We can write $\mathbb{P}(Y \leq y, N=k) = \mathbb{P}(Y \leq y | N=k)\mathbb{P}(N=k)$.
Let's use the fact that the PDF of the sum of two independent random variables is given by the convolution of the the respective PDFs. For $k=1$, Y|N=1 = $X_1 ~\sim exp(\lambda)$. For $k=2$, $Y|N=2=X_1+X_2$ and $f_{Y|N=2}(\cdot) = f_x(\cdot) \star f_x(\cdot)$. The convolution can be computed (by definition) as:
$f_{Y|N=2}(y) = \int_{0}^{y} e^{-x}e^{-(y-x)}dx = ye^{-y} \; \forall \; y \geq 0$.
Extending to $k=3$, the PDF of $Y|N=3 = X_1+X_2+X_3$ can be computed as:
$f_{Y|N=3}(y) = \int_0^y x e^{-x} e^{-(y-x)} dx = \frac{1}{2}y^2 e^{-y} \; \forall \; y \geq 0$.
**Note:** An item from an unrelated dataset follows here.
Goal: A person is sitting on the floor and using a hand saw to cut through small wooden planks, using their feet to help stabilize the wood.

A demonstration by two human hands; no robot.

This can be generalised to (and proved via mathematical induction) to: $f_{Y|N=k}(y) = \frac{1}{(k-1)!}y^{k-1}e^{-y} \; \forall \; y \geq 0$.
Now that we have the PDF, we can compute the CDF as:
$\mathbb{P}(Y \leq y | N=k) = \int_0^y f_{Y|N=k}(x)dx = \int_0^y \frac{1}{(k-1)!}x^{k-1}e^{-x} dx = \frac{1}{(k-1)!}M_k(y)$.
Let's use integration by parts to evaluate the above expression. We have the recursion: $M_k(y) = \int_0^y x^{k-1}e^{-x}dx = -x^{k-1}e^{-x} |_0^y + \int_0^y (k-1)x^{k-2}e^{-x} dx = -y^{k-1}e^{-y} + (k-1)M_{k-1}(y)$. With a bit of algebra one can show that $M_k(y) = (k-1)! - e^{-y} \sum_{j=0}^{k-1} \frac{(k-1)!}{j!} y^j $. Substituting in our previous expression, we get:
$\mathbb{P}(Y \leq y | N=k) = 1 - e^{-y}\sum_{j=0}^{k-1} \frac{y^j}{j!} $.
Finally, the desired joint distribution is given by:
$\mathbb{P}(Y \leq y, N=k) = \left[1 - e^{-y}\sum_{j=0}^{k-1} \frac{y^j}{j!} \right](1-p)^kp$.
You can compute $\mathbb{P}(Y=y) = \sum_{k=1}^\infty \mathbb{P}(Y=y, N=k)$ and plug in the expression computed above. I am not sure if there is a closed form analytical answer.